By Atsushi Ito
木原 惇希 (ドルイドコンボ) vs. 本条 大樹 (紛争Zoo)
木原「ついにこのデッキが日の目を見るときが来ましたよ」
木原のデッキは、通常の「カウンターカンパニー」に過去に筆者が製作した「エターナル・デボーテ」成分を混ぜ込んで高速化させたようなデッキとなっている。対する本条は《ナーナムの改革派》《隠れた薬草医》という『霊気紛争』の「紛争」持ちカードとフェッチランドとのシナジーを利用し、《炎樹族の使者》《無謀な奇襲隊》と組み合わせることで2ターン目に爆発的な勢いでクリーチャーをレッドゾーンに送り込むことが可能となる「紛争Zoo」。互いに高速デッキ同士の対決となった。
高速デッキ対決において値千金となる先攻を取ったのは、スイスラウンド1位の木原。《極楽鳥》を送り出すと、本条が《実験体》を出した返し、早くも2ターン目に《献身のドルイド》をプレイする。
あれを生かしてターンを返すとマズイ。それはわかるのだが、《稲妻》を引けていなかった本条は《献身のドルイド》に触る術を持たない。やむなく《実験体》から《ナーナムの改革派》で6点クロックを作ってターンを終える。そしてその2マナがこのゲーム、本条に使えた最後のマナだった。
木原がプレイしたのは、これまでの「カウンターカンパニー」にはあまり搭載されていなかった《異界の進化》。《貴族の教主》が《療治の侍臣》へと生まれ変わり、(緑)マナ限定の無限マナコンボが成立する。さらに手札から公開されたのは《薄暮見の徴募兵》。ライブラリーに眠る《歩行バリスタ》を探し出す。
本条「……ありがとうございました(笑)」
鮮やかすぎる先手3キルで木原がまずはゲームを先取。
2ゲーム目はお互いにマリガン、だが構わず本条が《実験体》から《スレイベンの守護者、サリア》という展開に対して、木原も《極楽鳥》から《ブレンタンの炉の世話人》+《献身のドルイド》でどちらもトップスピードで動いていく。
さらに本条は3ターン目に《野生のナカティル》から《無謀な奇襲隊》「怒濤」で4/4/3/2の13点アタックを敢行するのだが、木原は《野生のナカティル》を《ブレンタンの炉の世話人》でブロックしつつ《無謀な奇襲隊》からのダメージを軽減して本体へのダメージを7点に留める。
だが今度は木原も《療治の侍臣》につながるパーツを引けていない。
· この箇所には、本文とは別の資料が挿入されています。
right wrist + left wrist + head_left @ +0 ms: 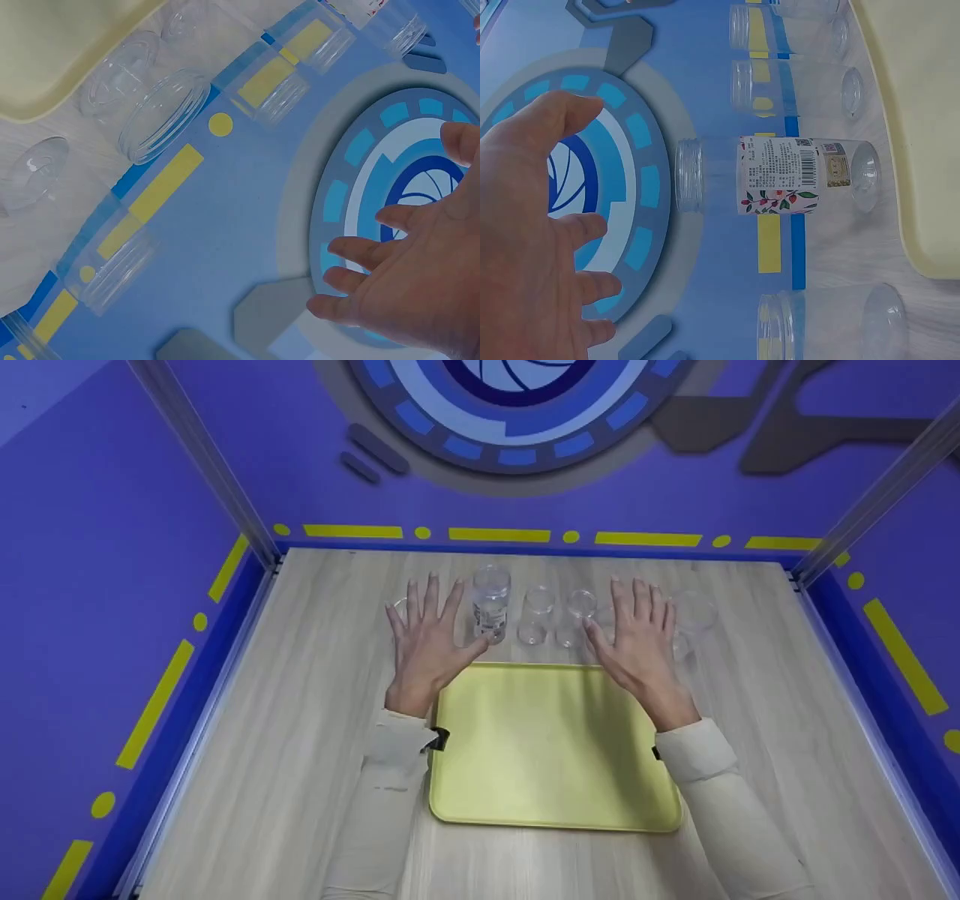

やむなく「紛争」した《改革派の結集者》で《ブレンタンの炉の世話人》を墓地から戻し、コンボパーツを引くまで耐える構えを見せる。
他方で本条もマナフラッドに陥ってしまっており、残り5点まで減った木原のライフを詰めきる手段がない。対する木原は《薄暮見の徴募兵》を出して能力を起動するが《療治の侍臣》にたどり着けず、返す本条のアタックは《極楽鳥》でチャンプブロックして1ターンを稼ぐ。木原のライフは3点、だが《ブレンタンの炉の世話人》がしっかりと火力をケアしている。
その1ターンで、木原は《召喚の調べ》にたどり着いたのだった。
木原 2-0 本条
小田 光一 (白緑カンパニー) vs. 田澤 雅之 (バーン)
バーンを駆る田澤に待ち受けていたのはあまりにも過酷な現実だった。1ゲーム目、小田が《貴族の教主》から2ターン目に早くも送り出したのは《クルフィックスの狩猟者》!
さらに、《裂け目の稲妻》「待機」→《裂け目の稲妻》「待機」+《稲妻》という火力ハンドだった田澤にとってなおも厳しいことに、小田は《献身のドルイド》を送り出す。
ただでさえ《クルフィックスの狩猟者》にライフ水準を維持されている現状、無限コンボがなければただのマナクリーチャーに過ぎないこのカードをいちいち焼いていては火力が尽きると判断した田澤は、小田の手札にコンボが揃っていない可能性に賭けてこれを放置してターンを返すのだが、小田は《無私の霊魂》をプレイして田澤の除去をケアしたのち、《療治の侍臣》をプレイ。さらに手札からは《召喚の調べ》が。
田澤「揃ってたー!」
2ゲーム目も《僧院の速槍》から《裂け目の稲妻》「待機」と軽快な動き出しを見せた田澤に対し、小田は事もなげに《極楽鳥》から《クルフィックスの狩猟者》を送り出す。しかも公開されたライブラリートップが《ブレンタンの炉の世話人》!
田澤「何でそういうことするの!w」
さらに《聖遺の騎士》をプレイして盤面を完全に封殺しにかかる小田に対して田澤が一言。
田澤「無情だ……w」
それでも《頭蓋割り》を駆使して1点でも多くのライフを削ろうとするのだが、《聖遺の騎士》の高すぎるクロックを前に、猶予はほとんど残されていないのだった。
小田 2-0 田澤
野口 駿介 (タイタンシフト) vs. 中尾 元彦 (青赤ブリーチ)
1ゲーム目はマリガンした野口がドローに恵まれず、序盤にマナ加速呪文を唱えることができないのはおろか、戦場に4枚の土地が並んでいるのに手札5枚はすべて土地といった有様になってしまう。
一方中尾は《選択》から《瞬唱の魔道士》「フラッシュバック」による再利用を駆使して手札を整え、解禁カードである《精神を刻む者、ジェイス》を降臨させる。
野口もここで《反逆の先導者、チャンドラ》を引き込み、「新旧神プレインズウォーカー対決」を実現させるのだが、中尾は返すターンに構わず「0」能力で手札を整えると、メインで5マナをタップしてゲームの終わりを告げた。
たとえライフが残るとしても、「滅殺6」に加えてさらに相手に《精神を刻む者、ジェイス》という状況では勝てるはずもない。
2ゲーム目も《大祖始の遺産》で《瞬唱の魔道士》をけん制する野口がやはり《反逆の先導者、チャンドラ》を通すのだが、再び《精神を刻む者、ジェイス》で手札を整えた中尾が《裂け目の突破》コンボを決め、準決勝へと進出したのだった。